This month, Asian Fortune is launching its poetry series – a space for local APA poets to share their art, stories, and moments. We encourage all APA poets in the D.C. metropolitan area to submit their work. More information on monthly themes, eligibility guidelines, and prompts can be found on our website: http://www.asianfortunenews.com/poetry-submissions/ Happy writing!
Linsanity
My dad is the one
who put a basketball in my hands.
My mom is the one
who let me play as long as my grades stayed
above the rim.
She made sure I knew
she didn’t immigrate to this country
just so I could play their games.
Born and raised in California,
I led my high school team to a state championship title,
averaged 15 points, 7 assists, 6 rebounds, 5 steals,
and when I didn’t get a single scholarship
scouts blamed it on my height,
and weight,
but I knew
it was my eyes.
They never seen a Taiwanese product
that was Made in America.
But, I have been here.
I’m Bruce Lee with a jump shot.
Breaking records and stereotypes,
a hammer in the hands
of a Chinese railroad worker.
A kami kaze jet
running suicides.
I took over the NBA
Gangnam Style.
It’s Linsanity.
I’m a Super Lintendo.
It’s Lindescribable.
I’ve done the Linpossible.
I’m one of the first Asian names
that didn’t Kung-Fu its way into your mouth.
Dear ESPN,
now you officially have a chink in your armor
and there’s gonna be billions more
just like me
as long as you’re willing to give them
a shot.
—
George Yamazawa Jr is a 22 year-old Japanese-American poet/emcee born and raised in Durham, NC. After being expelled from high school and dropping out of community college, “G” has become a 2010 National Poetry Slam Finalist, 2013 Kundiman Fellow, and has toured across the country and Europe sharing his story.
A Single Flower
There is a curious discomfort
At sitting in comfortable chairs
In well-lit halls, with generic background noise
And listening to the tales of horrors past
Not in the form of history lessons
Which are history, and left behind in the past
Contrary to whatever Faulkner may have said
And Woody Allen may have meant
But in the study of the law
The law, which is a continuous stream
Like Eliot’s rose-garden
And has accumulated debris and wreckage
Of centuries of malice
Prejudice, contempt, and cowardice
The words of men long dead
Crouching in tomes like venomous cobras
Sinking their fangs on the unwary
Dispossess them, disenfranchise them
Forcibly remove them
Don’t let them reproduce further
Don’t let them enter our shores and poison our culture
When law is an ornament to power
It ceases to be law
And becomes an afterthought
Cleaning the mess?
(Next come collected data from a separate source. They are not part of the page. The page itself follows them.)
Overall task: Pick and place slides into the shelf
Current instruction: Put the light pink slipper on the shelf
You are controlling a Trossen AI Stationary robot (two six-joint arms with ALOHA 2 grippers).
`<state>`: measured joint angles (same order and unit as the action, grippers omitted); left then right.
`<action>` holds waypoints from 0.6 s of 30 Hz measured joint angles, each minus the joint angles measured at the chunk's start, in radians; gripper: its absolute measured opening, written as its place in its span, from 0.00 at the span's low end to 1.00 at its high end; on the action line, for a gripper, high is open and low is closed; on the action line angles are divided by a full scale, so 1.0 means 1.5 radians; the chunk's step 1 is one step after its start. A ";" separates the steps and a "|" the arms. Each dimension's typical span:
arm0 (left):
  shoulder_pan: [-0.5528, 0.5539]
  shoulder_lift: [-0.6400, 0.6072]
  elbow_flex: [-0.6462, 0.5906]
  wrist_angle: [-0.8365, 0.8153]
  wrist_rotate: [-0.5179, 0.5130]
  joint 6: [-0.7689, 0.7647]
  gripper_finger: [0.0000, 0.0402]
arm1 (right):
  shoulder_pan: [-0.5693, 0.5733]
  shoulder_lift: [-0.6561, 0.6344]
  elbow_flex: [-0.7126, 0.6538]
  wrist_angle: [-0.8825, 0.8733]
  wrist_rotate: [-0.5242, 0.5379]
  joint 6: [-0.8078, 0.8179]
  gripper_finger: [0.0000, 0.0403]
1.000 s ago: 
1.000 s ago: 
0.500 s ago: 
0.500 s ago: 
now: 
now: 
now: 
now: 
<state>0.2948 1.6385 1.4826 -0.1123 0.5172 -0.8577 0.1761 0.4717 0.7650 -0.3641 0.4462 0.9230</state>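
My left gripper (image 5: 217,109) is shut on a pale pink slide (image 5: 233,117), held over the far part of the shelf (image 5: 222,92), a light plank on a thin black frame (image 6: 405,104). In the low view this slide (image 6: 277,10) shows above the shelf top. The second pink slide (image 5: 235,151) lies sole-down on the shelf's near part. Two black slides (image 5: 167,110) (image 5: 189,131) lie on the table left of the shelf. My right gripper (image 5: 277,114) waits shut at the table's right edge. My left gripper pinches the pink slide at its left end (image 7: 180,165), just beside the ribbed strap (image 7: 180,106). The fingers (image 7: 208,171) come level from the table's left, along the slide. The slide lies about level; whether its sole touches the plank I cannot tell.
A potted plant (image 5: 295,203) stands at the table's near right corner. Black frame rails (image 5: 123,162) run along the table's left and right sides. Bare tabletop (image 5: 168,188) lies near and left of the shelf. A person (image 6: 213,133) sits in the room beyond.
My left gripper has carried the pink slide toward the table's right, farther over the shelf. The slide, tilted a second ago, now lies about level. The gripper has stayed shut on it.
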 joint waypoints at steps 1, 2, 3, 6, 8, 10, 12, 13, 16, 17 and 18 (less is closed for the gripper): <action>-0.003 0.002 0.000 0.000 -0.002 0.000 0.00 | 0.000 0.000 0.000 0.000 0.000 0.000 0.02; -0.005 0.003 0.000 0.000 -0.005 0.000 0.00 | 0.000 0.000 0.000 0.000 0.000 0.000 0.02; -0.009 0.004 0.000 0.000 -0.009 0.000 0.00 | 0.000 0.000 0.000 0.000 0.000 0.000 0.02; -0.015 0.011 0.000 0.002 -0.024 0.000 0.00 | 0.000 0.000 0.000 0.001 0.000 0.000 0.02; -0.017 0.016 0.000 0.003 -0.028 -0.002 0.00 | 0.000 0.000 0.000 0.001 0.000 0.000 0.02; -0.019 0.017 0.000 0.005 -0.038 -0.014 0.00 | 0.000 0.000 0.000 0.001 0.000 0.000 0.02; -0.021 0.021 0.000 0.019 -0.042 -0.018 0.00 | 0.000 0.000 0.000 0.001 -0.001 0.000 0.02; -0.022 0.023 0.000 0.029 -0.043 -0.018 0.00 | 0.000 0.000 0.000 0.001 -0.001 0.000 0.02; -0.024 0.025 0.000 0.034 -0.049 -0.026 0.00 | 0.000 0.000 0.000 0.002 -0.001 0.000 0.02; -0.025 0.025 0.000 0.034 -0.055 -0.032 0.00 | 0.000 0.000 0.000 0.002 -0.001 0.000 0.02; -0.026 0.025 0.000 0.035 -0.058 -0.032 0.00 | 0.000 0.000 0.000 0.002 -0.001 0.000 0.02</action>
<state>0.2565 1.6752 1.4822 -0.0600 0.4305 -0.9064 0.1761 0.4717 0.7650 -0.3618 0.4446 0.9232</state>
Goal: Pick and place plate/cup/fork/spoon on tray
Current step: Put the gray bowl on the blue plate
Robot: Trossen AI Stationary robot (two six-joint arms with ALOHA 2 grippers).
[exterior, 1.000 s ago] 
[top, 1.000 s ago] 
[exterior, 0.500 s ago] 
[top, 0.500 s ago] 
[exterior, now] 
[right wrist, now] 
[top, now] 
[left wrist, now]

What about
your own prejudices, the new hatred
and intolerance
that you now bring to the table?
No Pierian Spring to automatically
cleanse your soul and purify your thoughts
With apology to the student in the future
The effort is made
If a single flower blooms
The world is a better place
—
Shamul is a native of Bangladesh, currently employed in the federal government, and resides in the DC Metro area.
A Good Cookie
Every Sunday morning,
my grandpa used the top
of a baby Rubbermaid container
as a cookie cutter, so that each
piece was stamped on the corner
with a R in a circle,
registered trademark,
an unintended decoration
I grew to love.
The ingredients were simple,
eggs, flour, a spoonful of sugar,
and a pinch of salt.
It wasn’t very tasty
but it provided sustenance,
went down alright
with a cup of milk
and grandpa always taught me
not to waste.
When I was little,
I used to press the dough
into the cap, pressed extra hard
over the R, so there was no mistaking
their identity. Grandpa used to tell me
how just a spoonful of sugar back then
could have saved a life,
or an entire family maybe,
during Mao’s Great Famine.
It takes two cups of sugar
and a stick of butter to
make a sugar cookie,
but if you ask me, all a good cookie needs
is the basics
and perhaps letter R
in a circle, stamped on
an unassuming corner.
—
Angeline is a Chinese-American first year medical student at the University of Maryland – Baltimore. She recently graduated from the University of Maryland College Park with a double degree in Neurobiology and English and a minor in Asian American studies. She enjoys writing poetry and singing in her spare time.